Boston now sits just a half-game behind the Toronto Raptors, who dropped their fifth straight Wednesday, for the No. 2 spot in the Eastern Conference. The Celtics are also just 3.5 games back of a Cavaliers team that has lost three straight.

Horford and his max contract had been under the microscope a bit, given some recent struggles. Thomas suggested that Horford might have been down on himself for his shooting woes in recent games. But Horford bounced back with a brilliant display in which he balanced finding shots for himself in the post with feeding cutters when double teams came his way.

“It was beautiful. We need that from him,” Thomas said. “He knows that. I think he’s been down on himself the last few games. But, as a team, we haven’t played well, either. We know what Al is capable of and he did a hell of a job tonight. He was the anchor for us tonight on both ends.”

Smart got shuffled to a bench role Wednesday. Stevens suggested it wasn’t punishment for Tuesday’s outburst, and Smart said Boston’s coach explained he simply wanted to go with a bigger body on Harden at the start of the game. So rookie Jaylen Brown got the start.
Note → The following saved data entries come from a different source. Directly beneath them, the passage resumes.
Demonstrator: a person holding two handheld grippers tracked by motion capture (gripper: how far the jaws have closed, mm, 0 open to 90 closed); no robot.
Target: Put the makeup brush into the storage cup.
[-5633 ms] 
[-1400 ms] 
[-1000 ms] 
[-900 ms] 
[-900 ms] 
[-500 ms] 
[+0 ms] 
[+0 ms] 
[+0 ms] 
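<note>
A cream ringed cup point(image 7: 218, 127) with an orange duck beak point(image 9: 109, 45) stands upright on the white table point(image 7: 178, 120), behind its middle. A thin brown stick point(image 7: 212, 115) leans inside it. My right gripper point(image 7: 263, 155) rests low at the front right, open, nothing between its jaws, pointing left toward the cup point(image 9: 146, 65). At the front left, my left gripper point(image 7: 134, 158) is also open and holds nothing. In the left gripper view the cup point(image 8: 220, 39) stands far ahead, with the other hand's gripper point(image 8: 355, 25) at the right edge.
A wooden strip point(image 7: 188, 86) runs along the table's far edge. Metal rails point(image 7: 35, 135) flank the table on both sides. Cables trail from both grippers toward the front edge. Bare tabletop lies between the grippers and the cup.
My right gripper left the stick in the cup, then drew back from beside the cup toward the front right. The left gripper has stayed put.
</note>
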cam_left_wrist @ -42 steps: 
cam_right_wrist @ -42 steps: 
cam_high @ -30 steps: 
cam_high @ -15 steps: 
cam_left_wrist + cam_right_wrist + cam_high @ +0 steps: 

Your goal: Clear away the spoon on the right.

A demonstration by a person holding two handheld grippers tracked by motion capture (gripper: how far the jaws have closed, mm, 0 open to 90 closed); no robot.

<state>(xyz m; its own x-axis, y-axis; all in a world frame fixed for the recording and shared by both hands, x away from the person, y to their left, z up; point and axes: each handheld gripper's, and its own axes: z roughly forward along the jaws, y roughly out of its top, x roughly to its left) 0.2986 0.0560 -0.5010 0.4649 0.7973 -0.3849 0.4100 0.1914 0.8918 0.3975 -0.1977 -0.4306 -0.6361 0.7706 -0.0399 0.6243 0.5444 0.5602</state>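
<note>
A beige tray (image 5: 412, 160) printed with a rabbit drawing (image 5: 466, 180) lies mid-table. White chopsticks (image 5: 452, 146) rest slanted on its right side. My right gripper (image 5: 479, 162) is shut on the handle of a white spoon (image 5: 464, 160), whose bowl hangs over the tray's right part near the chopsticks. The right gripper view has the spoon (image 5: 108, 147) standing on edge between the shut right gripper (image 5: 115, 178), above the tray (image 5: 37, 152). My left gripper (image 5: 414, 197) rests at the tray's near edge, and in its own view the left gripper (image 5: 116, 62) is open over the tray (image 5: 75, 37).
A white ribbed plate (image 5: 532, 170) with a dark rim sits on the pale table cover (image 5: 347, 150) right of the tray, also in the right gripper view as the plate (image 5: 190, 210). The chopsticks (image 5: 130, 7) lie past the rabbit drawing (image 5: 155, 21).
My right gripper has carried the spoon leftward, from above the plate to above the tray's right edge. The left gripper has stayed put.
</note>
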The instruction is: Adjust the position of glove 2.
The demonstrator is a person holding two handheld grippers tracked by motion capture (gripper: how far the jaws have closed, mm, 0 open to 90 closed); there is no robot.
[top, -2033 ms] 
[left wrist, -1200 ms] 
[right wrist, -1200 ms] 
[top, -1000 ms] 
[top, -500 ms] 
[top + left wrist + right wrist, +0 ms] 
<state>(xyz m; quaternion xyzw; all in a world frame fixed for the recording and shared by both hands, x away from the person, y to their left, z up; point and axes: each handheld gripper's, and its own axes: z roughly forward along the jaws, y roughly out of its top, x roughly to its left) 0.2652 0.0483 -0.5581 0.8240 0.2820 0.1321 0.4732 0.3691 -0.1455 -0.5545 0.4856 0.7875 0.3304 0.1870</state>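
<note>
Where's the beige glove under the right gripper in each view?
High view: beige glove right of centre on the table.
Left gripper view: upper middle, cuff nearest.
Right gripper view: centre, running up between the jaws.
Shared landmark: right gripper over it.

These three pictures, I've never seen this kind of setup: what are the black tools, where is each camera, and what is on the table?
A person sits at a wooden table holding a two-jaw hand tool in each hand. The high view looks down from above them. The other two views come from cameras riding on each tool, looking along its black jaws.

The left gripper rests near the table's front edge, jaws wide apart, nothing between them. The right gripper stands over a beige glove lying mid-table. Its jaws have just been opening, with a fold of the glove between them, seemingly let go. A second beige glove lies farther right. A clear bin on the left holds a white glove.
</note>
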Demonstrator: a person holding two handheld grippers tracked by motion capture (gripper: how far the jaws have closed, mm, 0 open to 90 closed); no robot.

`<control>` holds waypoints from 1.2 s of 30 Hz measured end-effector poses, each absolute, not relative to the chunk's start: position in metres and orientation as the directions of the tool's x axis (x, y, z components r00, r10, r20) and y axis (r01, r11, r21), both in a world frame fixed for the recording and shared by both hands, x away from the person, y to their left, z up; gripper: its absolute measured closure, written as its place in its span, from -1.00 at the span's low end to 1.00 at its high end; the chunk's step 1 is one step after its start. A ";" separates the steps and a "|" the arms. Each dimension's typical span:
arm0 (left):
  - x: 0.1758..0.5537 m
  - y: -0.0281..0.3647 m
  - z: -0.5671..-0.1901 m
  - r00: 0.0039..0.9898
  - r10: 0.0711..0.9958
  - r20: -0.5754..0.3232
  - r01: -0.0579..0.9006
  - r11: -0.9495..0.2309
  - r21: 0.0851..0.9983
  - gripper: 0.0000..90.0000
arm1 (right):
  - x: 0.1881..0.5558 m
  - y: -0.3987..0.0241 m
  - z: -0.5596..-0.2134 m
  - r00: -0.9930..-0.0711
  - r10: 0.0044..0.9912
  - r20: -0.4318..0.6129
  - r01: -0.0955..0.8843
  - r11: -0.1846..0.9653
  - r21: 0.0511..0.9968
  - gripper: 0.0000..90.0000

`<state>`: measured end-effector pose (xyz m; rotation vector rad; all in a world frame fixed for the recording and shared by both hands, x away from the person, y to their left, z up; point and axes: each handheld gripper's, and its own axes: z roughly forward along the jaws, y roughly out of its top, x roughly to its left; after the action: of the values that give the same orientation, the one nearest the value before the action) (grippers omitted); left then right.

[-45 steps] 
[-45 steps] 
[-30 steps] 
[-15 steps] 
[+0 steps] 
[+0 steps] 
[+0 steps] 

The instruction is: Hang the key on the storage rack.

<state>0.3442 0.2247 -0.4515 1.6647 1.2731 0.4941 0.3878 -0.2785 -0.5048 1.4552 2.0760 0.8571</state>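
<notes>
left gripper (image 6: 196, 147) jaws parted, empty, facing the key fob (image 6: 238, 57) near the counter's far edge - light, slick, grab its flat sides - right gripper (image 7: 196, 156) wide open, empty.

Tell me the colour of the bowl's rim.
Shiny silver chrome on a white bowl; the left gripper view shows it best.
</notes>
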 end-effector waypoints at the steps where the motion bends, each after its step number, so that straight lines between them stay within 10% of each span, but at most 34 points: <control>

Still, Smart responded with a typical Marcus Smart effort. The numbers won’t leap off the page — 7 points, 6 assists, 4 rebounds, 3 steals, 3 turnovers, plus-12 — but Smart brought his familiar intensity and channeled it in a positive way on this night.

“[Tuesday’s loss] set a fire under us. It kind of got everybody riled up and ready to play today,” Smart said. “That’s what we need. We talked about our problem with defense. We were lacking emotion playing with it, but we had that emotion tonight.

“I’m an emotional player. I give my all every night. I went about it the wrong way, let my emotions get the best of me. My coaches and teammates know the kind of person I am, what I mean, and I mean good things. It’s in the past, we’re moving on, but it helped us tonight.”

Smart reluctantly admitted he was responsible for a hole discovered in the visitor’s locker room in Washington after Tuesday’s game. “I don’t remember doing it but, if there’s a hole in the wall, I guess I put it there. I’ll take that one,” Smart said. Stevens said Smart will pay to repair it.

At least for one night, something good came out of Smart’s blow-up. Boston started the process of repairing itself. The Celtics seemed to hit a low point in Washington and needed to respond. The Wizards’ shellacking forced Boston to own up to the fact that it had lost its identity, and Wednesday was an opportunity to start trying to get it back.

“I think tonight we just played like we’re capable of playing on both ends of the floor,” Thomas said. “I think the next step with this team, we just have to be more consistent at doing that and building that identity. We knew what our identity was last year, but it kind of has gone down this year. But we have to get that back to be a successful ballclub.”